Trump Jr.’s release backs up the Atlantic report, which noted he only replied to WikiLeaks’ DMs three times. Trump Jr., however, did not mention the fact that he once tweeted out a link that WikiLeaks had provided him. He also forgot to mention that time his father, President Donald Trump, tweeted out an endorsement of WikiLeaks just minutes after the organization had messaged Trump Jr.
The latest move mirrors his decision to release a copy of his emails arranging a meeting with a Kremlin-linked Russian lawyer, soon after the New York Times revealed the meeting’s existence.
— Carter Sherman
Trump can’t stop nominating white men to be federal judges
President Donald Trump has nominated more white men to serve as judges in U.S. federal courts than any president since George H.W. Bush, an Associated Press analysis found Monday.

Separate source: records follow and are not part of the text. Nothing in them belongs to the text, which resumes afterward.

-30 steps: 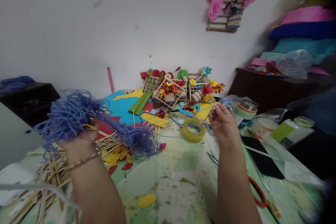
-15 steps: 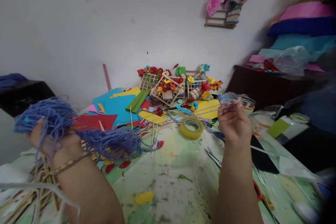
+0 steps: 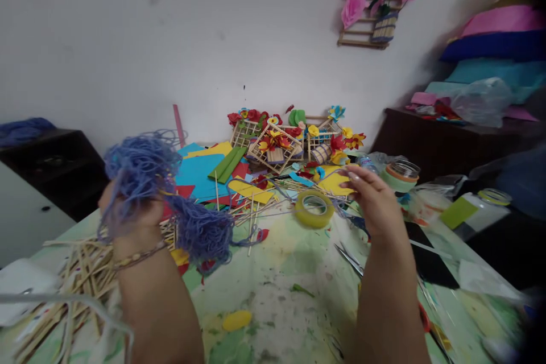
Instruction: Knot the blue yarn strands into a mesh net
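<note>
A tangled bundle of blue-purple yarn (image 3: 143, 162) rests in my left hand (image 3: 139, 213), whose fingers are wrapped round its underside and partly hidden by strands. More of the yarn (image 3: 205, 233) hangs from it down to the table beside my wrist. On the right, my right hand (image 3: 371, 196) is raised over the table, its fingers bent towards the left and the fingertips close together. A thin strand of yarn runs near those fingertips; whether they pinch it is too small to tell. The yellow tape roll (image 3: 314, 209) lies between the hands.
Small stick frames with paper flowers (image 3: 275, 145) stand against the wall. Coloured paper (image 3: 198, 176) lies before them. Scissors (image 3: 350, 260) are beside my right forearm. Loose sticks (image 3: 85, 278) are piled at the left, and a glass jar (image 3: 401, 173) stands at the right.
My left hand has moved right with the yarn bundle, towards the middle. My right hand has shifted slightly left and lower, and its fingers now point left.
</note>
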### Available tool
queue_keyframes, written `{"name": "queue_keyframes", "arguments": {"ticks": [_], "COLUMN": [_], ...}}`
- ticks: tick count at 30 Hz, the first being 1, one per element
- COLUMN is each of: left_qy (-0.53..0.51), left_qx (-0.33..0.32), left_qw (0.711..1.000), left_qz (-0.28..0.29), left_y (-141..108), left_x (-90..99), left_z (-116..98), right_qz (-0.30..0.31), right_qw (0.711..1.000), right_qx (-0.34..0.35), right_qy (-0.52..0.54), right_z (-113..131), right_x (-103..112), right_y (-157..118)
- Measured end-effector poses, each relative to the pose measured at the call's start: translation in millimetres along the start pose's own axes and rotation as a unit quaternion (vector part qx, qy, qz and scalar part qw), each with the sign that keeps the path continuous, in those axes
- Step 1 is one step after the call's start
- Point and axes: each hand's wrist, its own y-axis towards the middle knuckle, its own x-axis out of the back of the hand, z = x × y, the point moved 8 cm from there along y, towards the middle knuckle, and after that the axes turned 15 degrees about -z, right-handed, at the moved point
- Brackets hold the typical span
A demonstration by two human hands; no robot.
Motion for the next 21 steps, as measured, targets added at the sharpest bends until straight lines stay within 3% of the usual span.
{"name": "queue_keyframes", "arguments": {"ticks": [2, 4, 7, 11, 14, 17, 21], "left_qy": [-0.033, -0.044, -0.037, -0.057, -0.050, -0.032, -0.031], "left_qx": [0.026, 0.060, 0.104, 0.119, 0.148, 0.214, 0.289], "left_qw": [0.999, 0.997, 0.994, 0.991, 0.986, 0.974, 0.956], "left_qz": [-0.001, 0.001, 0.001, 0.035, 0.066, 0.058, 0.030], "left_y": [-17.9, -37.9, -66.5, -97.6, -114.5, -120.6, -113.4], "left_x": [-19.1, -37.6, -57.9, -77.8, -87.4, -86.9, -78.1], "left_z": [7.0, 17.2, 34.6, 49.7, 57.3, 63.4, 64.9], "right_qz": [0.049, 0.087, 0.127, 0.258, 0.308, 0.307, 0.239], "right_qw": [0.992, 0.972, 0.947, 0.952, 0.945, 0.944, 0.966], "right_qx": [0.025, 0.094, 0.173, 0.055, -0.007, -0.028, -0.032], "right_qy": [-0.110, -0.199, -0.240, -0.153, -0.109, -0.113, -0.088], "right_z": [-8.5, -9.1, -3.0, -13.0, -22.2, -35.2, -41.8], "right_x": [-19.7, -40.0, -69.0, -108.5, -126.7, -130.5, -119.6], "right_y": [-8.1, -19.5, -43.5, -83.6, -103.6, -102.6, -80.5]}}
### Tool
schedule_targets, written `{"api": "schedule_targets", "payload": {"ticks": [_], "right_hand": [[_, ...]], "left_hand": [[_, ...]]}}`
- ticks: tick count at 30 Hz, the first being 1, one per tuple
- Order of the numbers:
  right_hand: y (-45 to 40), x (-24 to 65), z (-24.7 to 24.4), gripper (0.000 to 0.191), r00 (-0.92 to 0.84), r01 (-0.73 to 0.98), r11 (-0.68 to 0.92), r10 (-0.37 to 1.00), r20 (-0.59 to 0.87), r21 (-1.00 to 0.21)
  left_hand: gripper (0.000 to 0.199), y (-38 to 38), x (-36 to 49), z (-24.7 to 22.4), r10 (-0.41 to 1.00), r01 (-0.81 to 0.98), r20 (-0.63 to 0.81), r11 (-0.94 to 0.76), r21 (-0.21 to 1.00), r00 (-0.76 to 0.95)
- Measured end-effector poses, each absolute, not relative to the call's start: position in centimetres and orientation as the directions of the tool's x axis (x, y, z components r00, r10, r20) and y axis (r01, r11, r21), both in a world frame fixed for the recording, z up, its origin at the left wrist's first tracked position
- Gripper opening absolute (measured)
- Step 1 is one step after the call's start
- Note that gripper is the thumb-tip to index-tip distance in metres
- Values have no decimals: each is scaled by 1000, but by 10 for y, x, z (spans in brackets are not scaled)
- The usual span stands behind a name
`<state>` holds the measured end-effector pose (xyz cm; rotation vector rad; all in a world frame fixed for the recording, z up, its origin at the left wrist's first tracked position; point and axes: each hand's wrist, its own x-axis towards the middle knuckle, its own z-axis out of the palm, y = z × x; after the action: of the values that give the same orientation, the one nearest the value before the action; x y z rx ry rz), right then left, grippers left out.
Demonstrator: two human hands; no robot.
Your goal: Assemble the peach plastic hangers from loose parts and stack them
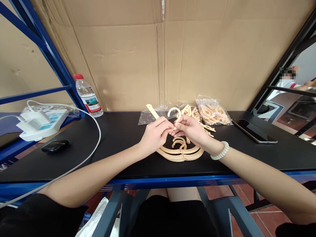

Out of the 58 people Trump nominated to serve as lifetime judges on appellate courts, district courts, and the Supreme Court by the end of October, just five of them were women. And only one was black, one was Latino, and three were Asian-American, the AP found. That leaves Trump’s nominees 74 percent white men.
Of course, Trump is only 10 months into his tenure in the Oval Office — it’s possible that he might start nominating more women or more people of color to the bench. President Barack Obama, for instance, ended up appointing 329 people to the bench in his two terms (and only 37 percent of his picks were white men). But the fact that Trump has also made nominating judges a priority for his administration makes that possibility unlikely: He’s nominated more than double the number of people to the bench that Obama had by his first 10 months in the Oval Office.
“The president has delivered on his promise to nominate the best, most-qualified judges,” White House spokesperson Hogan Gidley told the AP.
The American Bar Association, however, might disagree. Last week, Brett Talley, a 36-year-old a lawyer who has never tried a case, became Trump’s fourth judicial nominee to be rated “not qualified” by the American Bar Association. The industry group has only found that two other judicial nominees to be unqualified for the gig since 1989.